A new post on the Chosun Ilbo‘s Chinese site argues that the marketization of North Korea will inevitably continue apace, and that the revaluation of the currency is but one in a series of failed measures to restore state control.

Cops in Dandong are making visits to the homes of ethnic Koreans to heat their bums on the kang (actually, I’m quite jealous) and talk about local security.   Although there’s no mention in the article explicitly of North Korean refugees or local bartering, I think the subtext is fairly clear.  At the end of the article, the police man says “So if anything happens, do you all have my phone number?”  and they say with enthusiasm, “Yes!”

courtesy Dandong City News -- note the baby's special vigilance, once again proving Carl Jung's point that children do indeed have superpowers

And although Dandong is no doubt the site of some of the most intelligent speculation about North Korean currency reforms (and indeed, of currency trading with the DPRK), the Chinese Communist Party is keeping the Dandong local media on a pretty short leash.   How do I know this?  Because while stories in the local paper do in fact tackle the currency debacle, they all come from Beijing rather than emerging out of that that desired local perspective indicated by those wonderful characters 本报。

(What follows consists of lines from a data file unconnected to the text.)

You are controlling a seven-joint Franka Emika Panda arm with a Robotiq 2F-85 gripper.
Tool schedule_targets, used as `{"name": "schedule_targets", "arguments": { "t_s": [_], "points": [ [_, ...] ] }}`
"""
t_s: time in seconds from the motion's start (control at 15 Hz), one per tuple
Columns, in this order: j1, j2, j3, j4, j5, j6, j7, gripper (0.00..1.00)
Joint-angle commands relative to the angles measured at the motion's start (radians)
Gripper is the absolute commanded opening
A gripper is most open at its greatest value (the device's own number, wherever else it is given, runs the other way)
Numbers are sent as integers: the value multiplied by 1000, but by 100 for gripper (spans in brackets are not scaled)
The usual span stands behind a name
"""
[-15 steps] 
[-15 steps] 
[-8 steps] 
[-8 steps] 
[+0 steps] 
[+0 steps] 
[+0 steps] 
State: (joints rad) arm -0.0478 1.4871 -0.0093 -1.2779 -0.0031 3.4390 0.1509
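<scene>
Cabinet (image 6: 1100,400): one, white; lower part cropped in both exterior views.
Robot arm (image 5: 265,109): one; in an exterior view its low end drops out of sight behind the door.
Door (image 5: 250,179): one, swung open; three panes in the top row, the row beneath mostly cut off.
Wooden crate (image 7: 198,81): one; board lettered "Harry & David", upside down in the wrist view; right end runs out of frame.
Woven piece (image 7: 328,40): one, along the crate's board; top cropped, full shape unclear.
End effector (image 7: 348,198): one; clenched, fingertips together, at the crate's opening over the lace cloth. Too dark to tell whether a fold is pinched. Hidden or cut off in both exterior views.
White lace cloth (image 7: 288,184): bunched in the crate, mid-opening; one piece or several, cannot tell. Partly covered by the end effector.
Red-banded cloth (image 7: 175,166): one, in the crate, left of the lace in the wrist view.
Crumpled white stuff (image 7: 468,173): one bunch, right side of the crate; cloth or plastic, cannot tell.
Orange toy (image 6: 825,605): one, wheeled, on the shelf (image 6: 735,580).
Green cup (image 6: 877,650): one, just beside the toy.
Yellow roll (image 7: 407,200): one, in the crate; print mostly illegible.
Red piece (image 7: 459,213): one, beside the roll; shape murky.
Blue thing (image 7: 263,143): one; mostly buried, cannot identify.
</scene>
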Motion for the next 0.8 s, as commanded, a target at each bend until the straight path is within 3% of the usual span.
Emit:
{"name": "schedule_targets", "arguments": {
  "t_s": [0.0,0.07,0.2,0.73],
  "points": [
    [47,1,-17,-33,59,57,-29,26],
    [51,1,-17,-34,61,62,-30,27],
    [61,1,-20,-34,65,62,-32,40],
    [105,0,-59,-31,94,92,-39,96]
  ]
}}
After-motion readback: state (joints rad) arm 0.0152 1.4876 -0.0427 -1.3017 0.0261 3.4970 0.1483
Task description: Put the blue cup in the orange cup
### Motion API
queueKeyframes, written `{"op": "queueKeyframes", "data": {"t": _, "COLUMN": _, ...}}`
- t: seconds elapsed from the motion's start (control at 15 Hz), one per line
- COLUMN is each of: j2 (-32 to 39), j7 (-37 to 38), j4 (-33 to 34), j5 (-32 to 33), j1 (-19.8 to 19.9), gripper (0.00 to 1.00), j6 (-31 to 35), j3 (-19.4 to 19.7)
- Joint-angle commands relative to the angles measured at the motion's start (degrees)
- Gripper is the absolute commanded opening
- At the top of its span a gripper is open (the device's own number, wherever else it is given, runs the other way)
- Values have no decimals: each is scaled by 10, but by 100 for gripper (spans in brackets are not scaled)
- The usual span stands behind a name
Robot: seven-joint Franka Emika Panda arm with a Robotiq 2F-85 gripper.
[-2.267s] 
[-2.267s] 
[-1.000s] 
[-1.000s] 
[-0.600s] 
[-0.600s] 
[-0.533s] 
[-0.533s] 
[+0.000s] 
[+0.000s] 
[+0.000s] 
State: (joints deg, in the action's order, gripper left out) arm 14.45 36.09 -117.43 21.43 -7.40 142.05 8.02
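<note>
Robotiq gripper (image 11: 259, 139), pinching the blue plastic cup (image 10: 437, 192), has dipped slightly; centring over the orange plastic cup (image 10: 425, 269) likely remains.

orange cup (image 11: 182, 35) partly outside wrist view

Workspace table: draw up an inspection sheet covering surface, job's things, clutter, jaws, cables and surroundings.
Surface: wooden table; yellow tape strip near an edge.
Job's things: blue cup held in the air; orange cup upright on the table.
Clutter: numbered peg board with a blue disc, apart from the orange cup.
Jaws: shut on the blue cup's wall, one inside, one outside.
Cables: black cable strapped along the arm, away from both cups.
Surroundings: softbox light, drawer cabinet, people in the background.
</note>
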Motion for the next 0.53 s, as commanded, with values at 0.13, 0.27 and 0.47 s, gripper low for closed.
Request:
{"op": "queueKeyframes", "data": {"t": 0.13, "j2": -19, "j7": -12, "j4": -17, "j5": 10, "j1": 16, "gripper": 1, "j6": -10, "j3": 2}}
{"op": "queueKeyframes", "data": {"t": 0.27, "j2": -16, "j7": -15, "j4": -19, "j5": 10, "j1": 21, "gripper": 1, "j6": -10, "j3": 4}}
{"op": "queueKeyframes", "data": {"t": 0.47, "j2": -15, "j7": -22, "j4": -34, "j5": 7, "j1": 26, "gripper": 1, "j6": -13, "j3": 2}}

Back in October, a number of us were wondering how forest fires were starting in northeast Korea.  Although no direct references are made to the North, the Changbai Korean Autonomous Prefecture was apparently making quite serious fire-prevention efforts around the same time frame.  Since I’ve previously written about cross-border fire prevention in the 1950s in Yanbian (when the prefecture was led by the indefatigable Zhu Dehai/Cho Dok-hae / 朱德海), it reminds me that the North Korean-Chinese border is one across which fires can flow pretty freely.  Cooperation is thus necessary, but there’s virtually none of it going on at the present moment on fire prevention or a host of other environmental issues.